I was wrong about how this season would look. I underestimated the determination that would be needed to continuing seeking hope and I over-estimated how far my belief for the best would get us. And no, I’m not sitting in pity, I refuse to surrender to disappointment, but that doesn’t mean we don’t speak the disconnect and free ourselves from pretending.
So I’m mourning, I think, maybe, and letting myself admit out loud that what I thought this would be, isn’t. And maybe, probably, it will be better in the end, but my heart was believing transition would be easy and that in the hard times we would persevere, and even though cross-country moves were hard for other’s, the peace we felt about the decision would set us a part. I can’t help but hold onto, a now scraggly, hope that all those things are still true, but there are cracks in that confidence that let in tears and questions if we’ll ever re-gain the ground we left behind in Waco.
What ground did you leave behind and feel like you’ve lost? What circumstance are you silently wading through as you awkwardly embrace it’s strange-ness and miss the familiarness of dreamed up scenarios and old stoops? We often speak about things being better than expected, but silence disappointments with silver linings. Heck, I’m that annoyingly positive person that unceasingly believes the best, but just because things will be okay, doesn’t mean we ignore the present pain. Let’s be real— we live a lot of our lives reconciling expectations and reality.
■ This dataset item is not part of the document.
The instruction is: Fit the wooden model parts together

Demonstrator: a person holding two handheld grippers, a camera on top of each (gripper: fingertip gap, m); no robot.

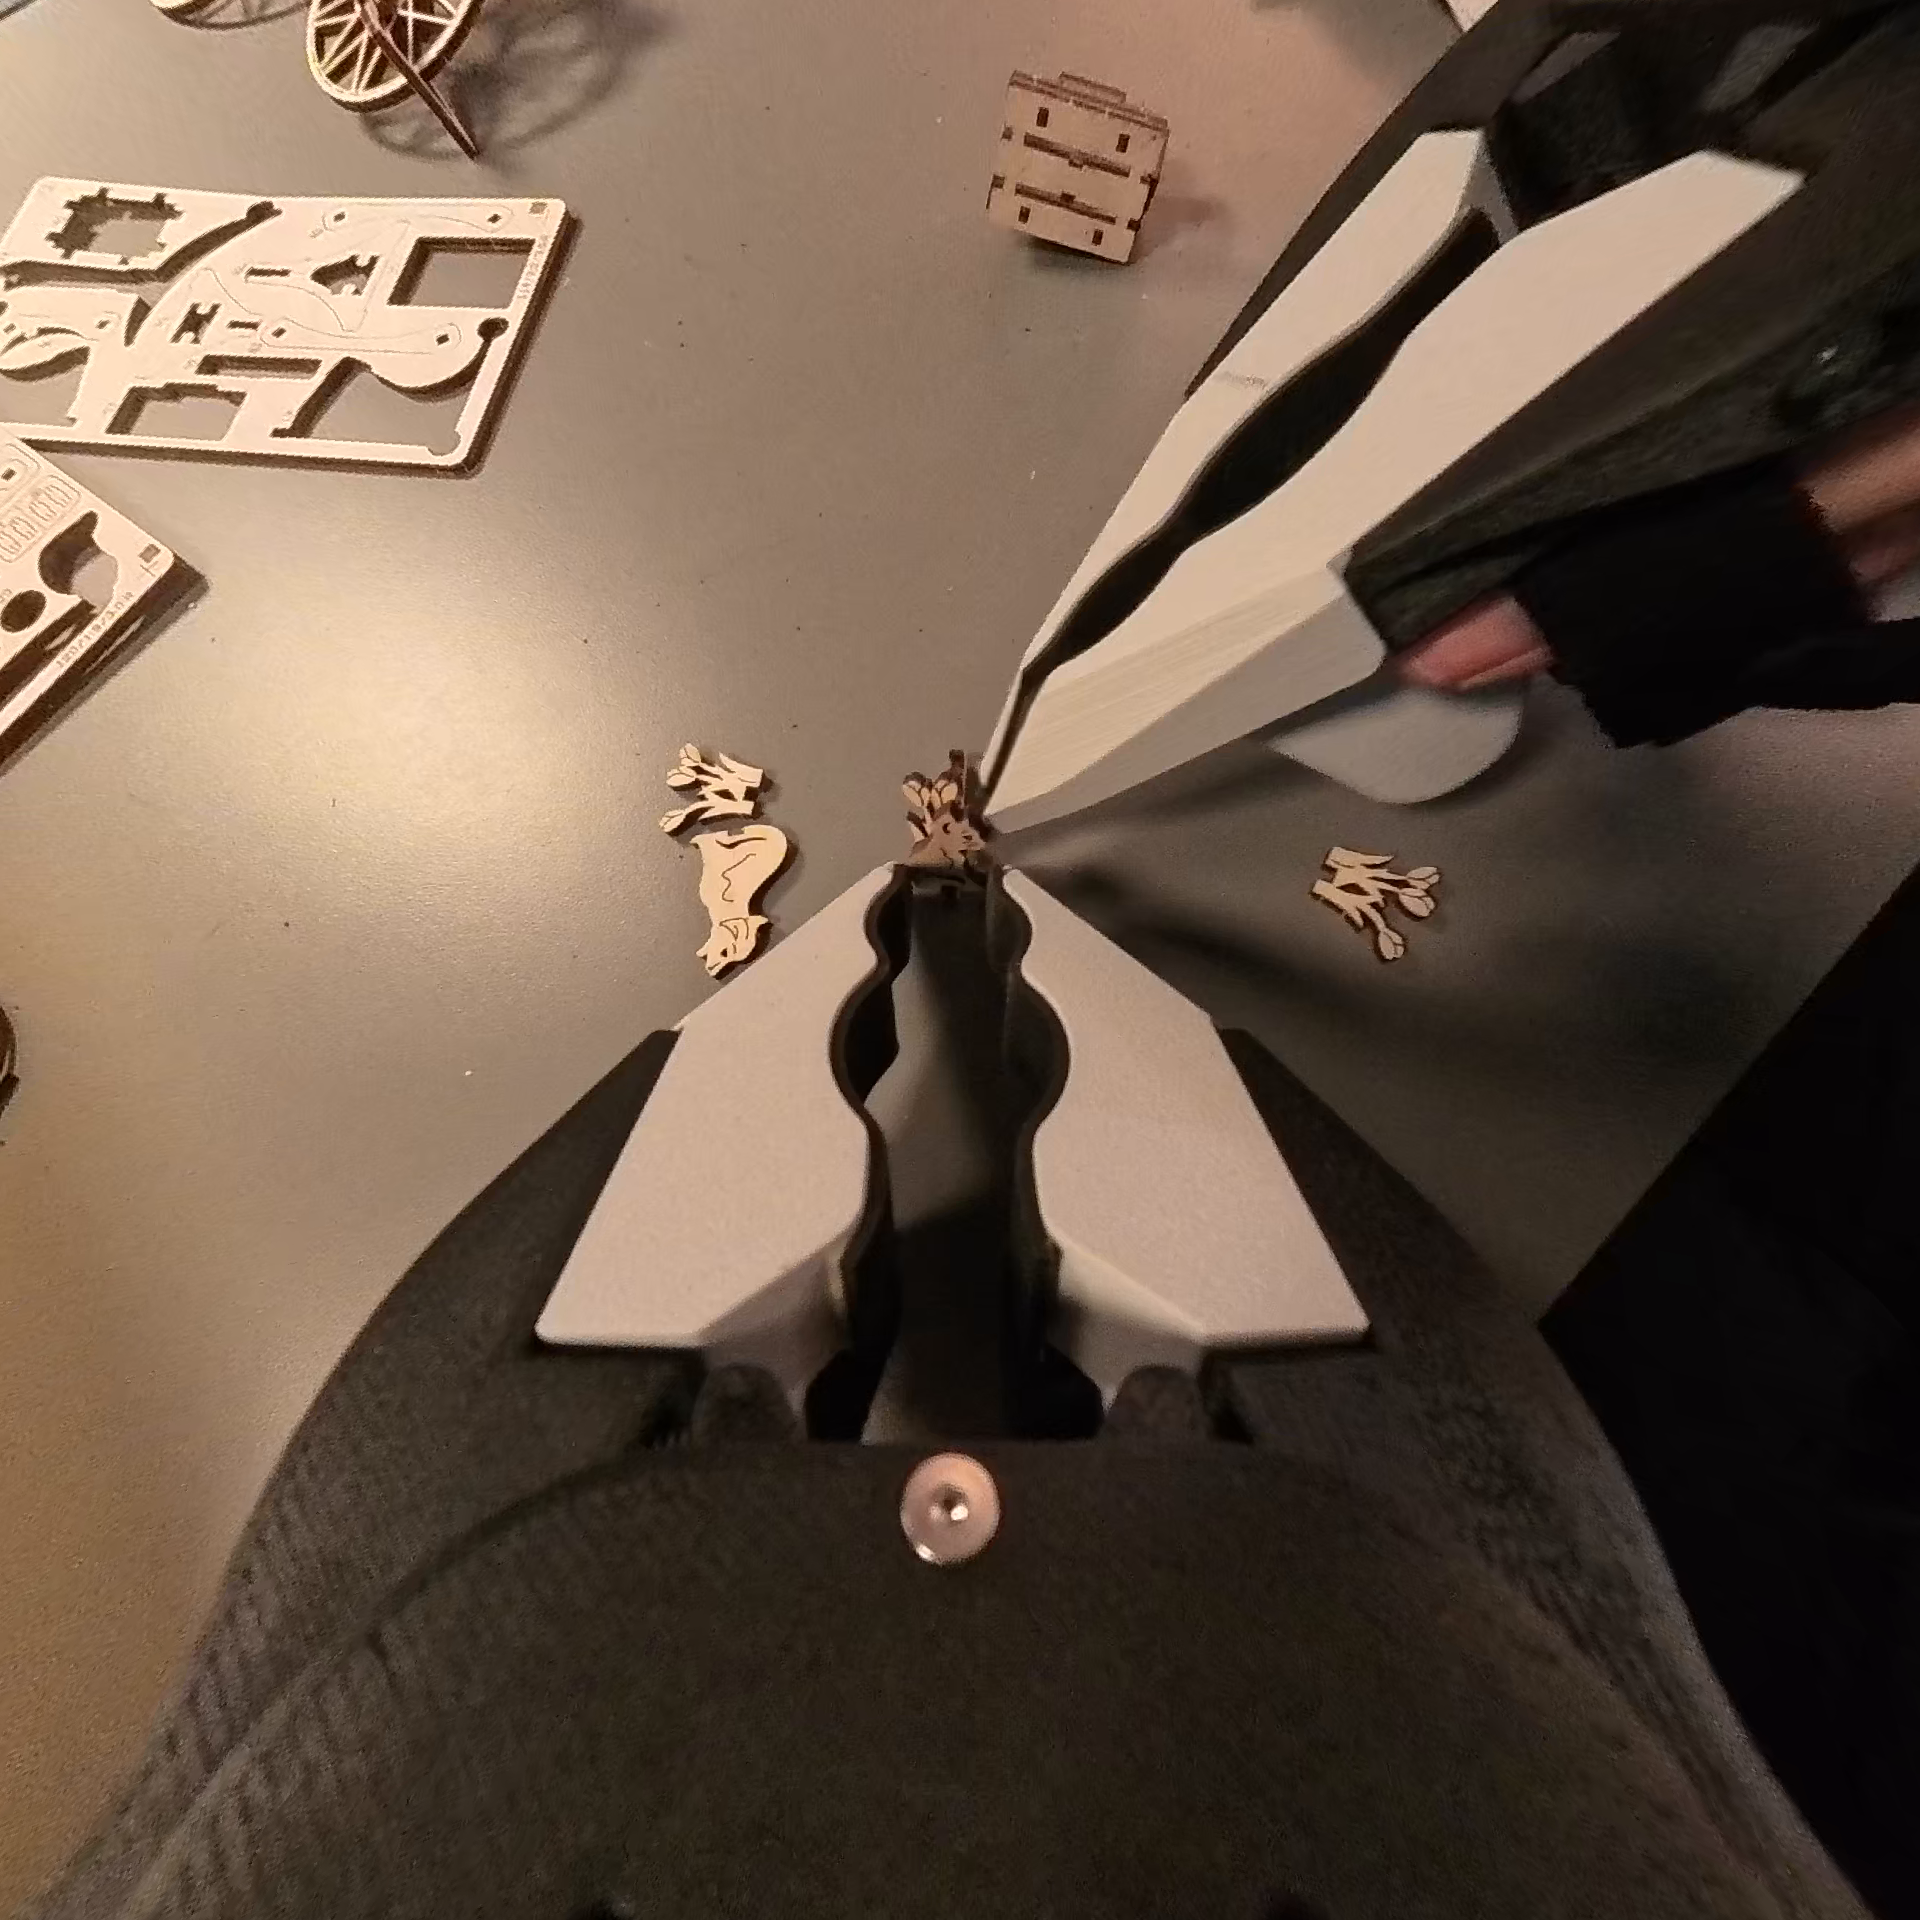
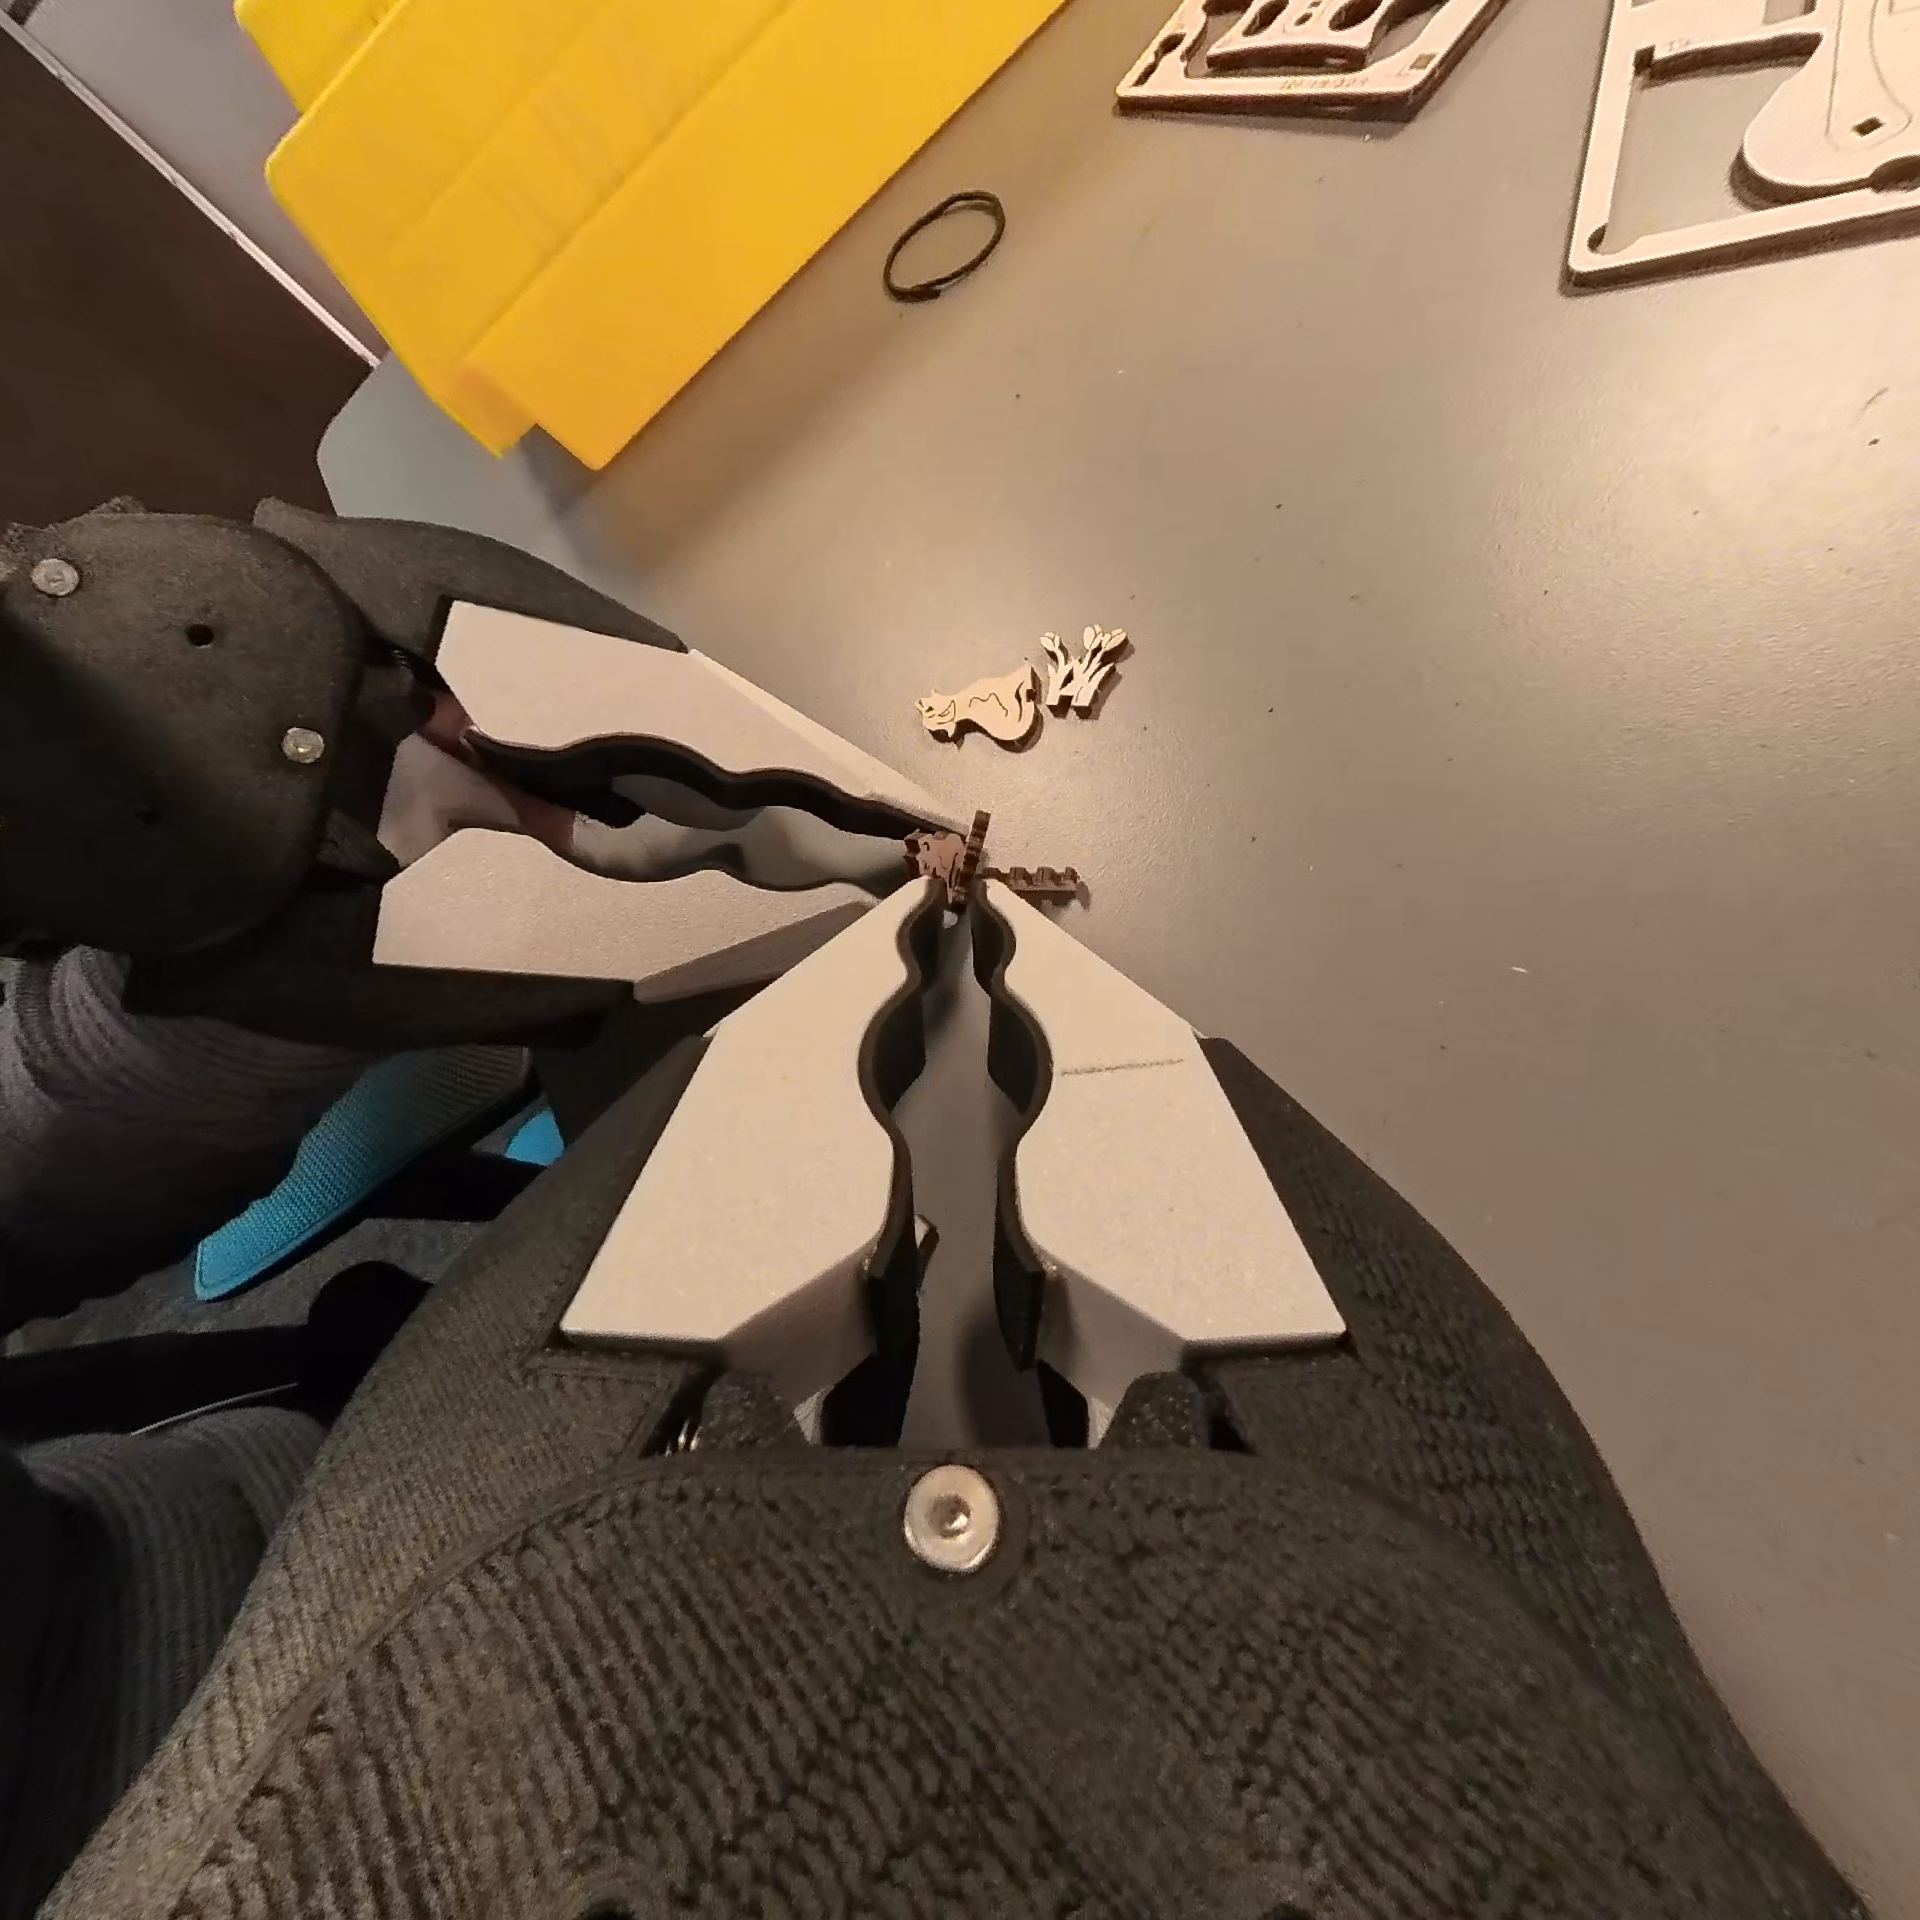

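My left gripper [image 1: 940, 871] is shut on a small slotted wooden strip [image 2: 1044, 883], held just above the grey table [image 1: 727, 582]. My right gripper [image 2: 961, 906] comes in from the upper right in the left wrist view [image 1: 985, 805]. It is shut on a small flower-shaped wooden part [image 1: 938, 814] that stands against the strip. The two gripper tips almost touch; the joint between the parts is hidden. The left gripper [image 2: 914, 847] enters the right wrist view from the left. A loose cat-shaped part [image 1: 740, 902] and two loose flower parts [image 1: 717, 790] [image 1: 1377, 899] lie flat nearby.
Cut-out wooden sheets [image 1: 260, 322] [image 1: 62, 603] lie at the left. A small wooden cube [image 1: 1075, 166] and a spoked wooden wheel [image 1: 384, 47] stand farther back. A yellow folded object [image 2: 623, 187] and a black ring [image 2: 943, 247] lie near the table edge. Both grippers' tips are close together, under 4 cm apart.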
What if we spoke our expectations aloud to release their power over our situation and vulnerably show our “measuring sticks” to other’s so we don’t allow ourselves to amount to where reality falls on them. In the process we might just find we’re able to serve each other better, give grace more freely, and be inspired to put our own stake into the unknown. Maybe instead of letting transition and re-starting steal our “place” we’ll see our true seat at the table is found in trusting not knowing.
‘Cause here’s the thing guys. Its okay to suck sometimes. It’s okay to simultaneously be where you need to be and think, “Man why does this suck so bad.” We know we aren’t made for perfection, but we also don’t let ourselves embrace “the suck”, we only allow ourselves to go as far as apathy. Yet, Jesus doesn’t want our lukewarm crap, he wants it all— whatever rollercoaster we’re on. In Him, we can face the ugly sucky places in our lives, that we are trying to make into double rainbows and lessons learned and find real comfort and strength to admit, “this isn’t what I thought it would be, but I trust in YOU not my own predictions and exceptions.”
Guys, I’m embracing the suck. How about you?